Maintien de l’ordre et antifascisme : discussion avec Paul Rocher et Antonin Bernanos

Mercredi 23 septembre, nous sommes allé·e·s poser nos questions aux deux auteurs des éditions La Fabrique, à l’occasion de la soirée-débat organisée par la librairie clissonaise Les Villes Invisibles.

Leurs parcours sont très différents, mais ils se rejoignent dans leur analyse de l’institution policière comme outil de répression au service de l’État. Le premier est économiste et a publié au début de l’année un ouvrage intitulé « Gazer, mutiler, soumettre », consacré au maintien de l’ordre et plus particulièrement à la « Politique de l’arme non létale », comme le précise son sous-titre. Le second est militant antifasciste au sein de l’Action Antifasciste Paris-Banlieue et a participé à la rédaction de l’ouvrage collectif « Police », sorti quelques jours auparavant. Pendant près d’une demi-heure, Paul Rocher et Antonin Bernanos nous ont livré leur analyse de la situation socio-économique française actuelle : le Schéma National du Maintien de l’Ordre, l’état de droit et le contrat social, autant de thématiques abordées au travers du prisme de la lutte antifasciste et anticapitaliste.

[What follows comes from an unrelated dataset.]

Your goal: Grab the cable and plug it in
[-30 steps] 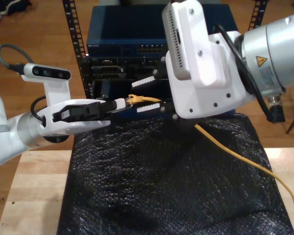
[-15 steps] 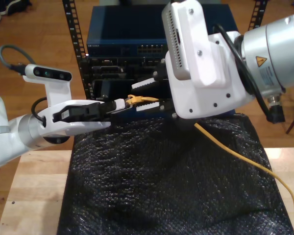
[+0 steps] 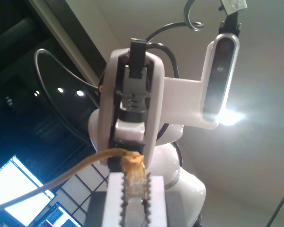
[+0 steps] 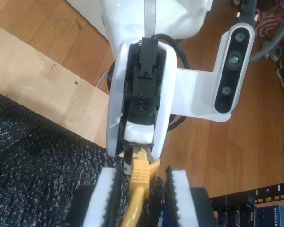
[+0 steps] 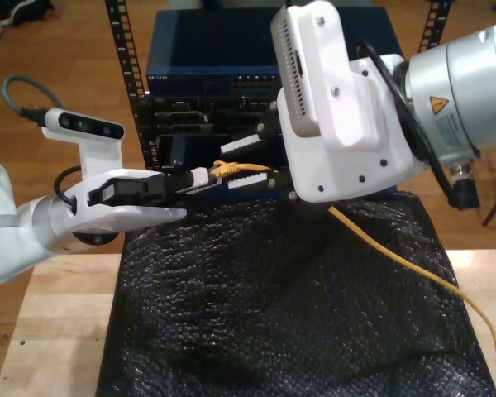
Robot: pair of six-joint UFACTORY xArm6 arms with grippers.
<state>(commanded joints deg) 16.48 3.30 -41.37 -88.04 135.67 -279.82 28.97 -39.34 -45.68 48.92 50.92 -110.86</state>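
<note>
Cable (image 5: 231,167): the plug end hangs in the air above the far edge of the black bubble-wrap mat (image 5: 273,306), in front of the rack of network gear (image 5: 207,74). The rest of the cord runs under the big arm, across the mat and off twd the exterior view's right.

My first gripper (image 5: 205,175) comes in from the exterior view's left, clenched on the clear plug tip. You can see the serrated fingers (image 3: 114,198) pinching it in the first wrist view.

My second gripper (image 5: 230,164) comes in from the exterior view's right, released. Its fingers (image 4: 104,194) stand apart w/ the orange boot (image 4: 141,172) between them, gaps on both sides.

The two grippers are tip to tip. The mat lies on a wooden table (image 5: 58,322).
</note>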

Dans son ouvrage, Paul Rocher démontre ainsi que « le développement des armes non létales répond toujours à une crise du maintien de l’ordre établi ». L’ordre établi, ce sont les bénéficiaires du système socio-économique actuel, la classe dominante bourgeoise, qui cherche par tous les moyens à museler les revendications et à maintenir « son hégémonie à un moment particulièrement décisif, où elle tente de réaliser une transformation structurelle de la France ». Une analyse partagée par Antonin Bernanos, qui a vécu la répression judiciaire du fait de son implication dans la lutte antifasciste, cumulant plusieurs années de détention et de placement sous contrôle judiciaire (dont il vient d’ailleurs de demander la levée). Dans « Police », le militant insiste sur le processus de fascisation de l’État et le rôle joué par l’institution policière dans cette dynamique, notamment en rappelant l’héritage raciste et fasciste de cette institution, issu de la répression des mouvements d’indépendance des anciennes colonies françaises. Faisant le lien avec le mouvement des Gilets Jaunes, Antonin Bernanos rappelle également la nécessité de construire des alliances pour combattre ce processus de fascisation insidieux, qui se nourrit également d’un système économique profondément inégalitaire. Pour ces deux auteurs des éditions La Fabrique, la convergence des luttes contre un État toujours plus autoritaire et sécuritaire reste donc possible et nécessaire, notamment en s’appuyant sur la solidarité et l’autodéfense populaire. Des propos qu’ils ont également pu relayer pendant le débat organisé sous les Halles de Clisson (contexte sanitaire oblige) par la librairie « Les Villes Invisibles » et auquel ont pris part une trentaine de personnes.